Open northwestwitch opened 2 years ago
5 Kb to 500 Kb is a lot, considering that the distance is applied on both sides of a gene. Wouldn't you end up with a lot of overlapping calls (that seem like to be in genes but aren't?)
This is happening for the particular fusion posted above. Zahra and I looked into couple of patients and we see the event, but we don't see the genes being annotated. IGH one luckily included, but BCL2 will always be missed unless it is happening within the gene itself.

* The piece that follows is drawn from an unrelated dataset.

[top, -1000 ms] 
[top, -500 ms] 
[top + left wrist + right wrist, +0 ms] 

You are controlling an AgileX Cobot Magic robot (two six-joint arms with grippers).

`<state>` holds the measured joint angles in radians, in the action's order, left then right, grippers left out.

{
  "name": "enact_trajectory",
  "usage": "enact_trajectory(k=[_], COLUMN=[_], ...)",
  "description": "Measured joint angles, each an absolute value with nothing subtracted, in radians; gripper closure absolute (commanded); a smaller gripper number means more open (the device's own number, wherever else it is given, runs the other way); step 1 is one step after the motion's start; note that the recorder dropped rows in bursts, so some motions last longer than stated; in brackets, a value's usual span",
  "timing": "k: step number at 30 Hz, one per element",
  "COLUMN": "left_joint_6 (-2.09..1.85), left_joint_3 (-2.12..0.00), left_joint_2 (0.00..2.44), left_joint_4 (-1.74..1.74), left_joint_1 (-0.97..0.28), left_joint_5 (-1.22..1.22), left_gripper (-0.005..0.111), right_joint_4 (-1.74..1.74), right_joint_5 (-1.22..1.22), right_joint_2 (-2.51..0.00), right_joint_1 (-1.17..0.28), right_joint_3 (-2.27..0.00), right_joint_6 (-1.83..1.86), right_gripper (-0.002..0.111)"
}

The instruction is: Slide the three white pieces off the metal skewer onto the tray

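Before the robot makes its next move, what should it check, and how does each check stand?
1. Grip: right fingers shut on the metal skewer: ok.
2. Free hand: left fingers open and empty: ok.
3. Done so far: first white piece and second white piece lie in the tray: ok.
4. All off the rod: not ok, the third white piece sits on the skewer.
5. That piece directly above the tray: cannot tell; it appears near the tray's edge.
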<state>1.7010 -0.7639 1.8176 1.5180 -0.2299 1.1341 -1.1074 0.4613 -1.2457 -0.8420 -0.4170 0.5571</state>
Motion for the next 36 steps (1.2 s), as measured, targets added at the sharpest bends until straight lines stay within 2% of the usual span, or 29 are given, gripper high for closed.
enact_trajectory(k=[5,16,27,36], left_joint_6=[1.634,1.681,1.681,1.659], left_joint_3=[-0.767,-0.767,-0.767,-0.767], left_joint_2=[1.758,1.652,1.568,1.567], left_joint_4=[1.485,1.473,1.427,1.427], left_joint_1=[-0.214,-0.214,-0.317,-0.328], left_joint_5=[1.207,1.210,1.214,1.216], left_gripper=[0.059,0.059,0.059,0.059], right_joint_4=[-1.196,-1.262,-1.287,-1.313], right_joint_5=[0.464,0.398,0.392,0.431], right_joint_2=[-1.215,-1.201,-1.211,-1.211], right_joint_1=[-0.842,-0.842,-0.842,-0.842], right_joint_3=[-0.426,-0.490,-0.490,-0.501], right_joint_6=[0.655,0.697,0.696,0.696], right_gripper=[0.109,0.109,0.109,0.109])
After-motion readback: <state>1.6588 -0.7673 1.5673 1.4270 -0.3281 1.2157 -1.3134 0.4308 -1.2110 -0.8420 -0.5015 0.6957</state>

I know it is going to be tricky, and possibly include a lot of clutter in the CSQ field so I suggest to add VEP --distance
only to SVs from Manta that are BND.
Here is my suggested the solution: in https://github.com/Clinical-Genomics/BALSAMIC/blob/c2fc1cd958e5e5403b08f2bbd98f46b8fcaa3e87/BALSAMIC/constants/workflow_params.py#L141-L143 add fusion_param
or something that you'd like. Then split SVDB VCF into each category, for BND ones, add fusion_param
to the vep_somatic_sv
rule.
fyi, in some other fusion events we will see this as well, example: RUNX1-ETV6:
So it will be beneficial for other customers who are curious to see these types of events. 😃
Another possible way to solve this would be having Scout panels containing not only genes, but chromosomal intervals (we've been discussing about this since forever but haven't found a solution yet). It's always in the back of our mind tho (https://github.com/Clinical-Genomics/scout/issues/1907).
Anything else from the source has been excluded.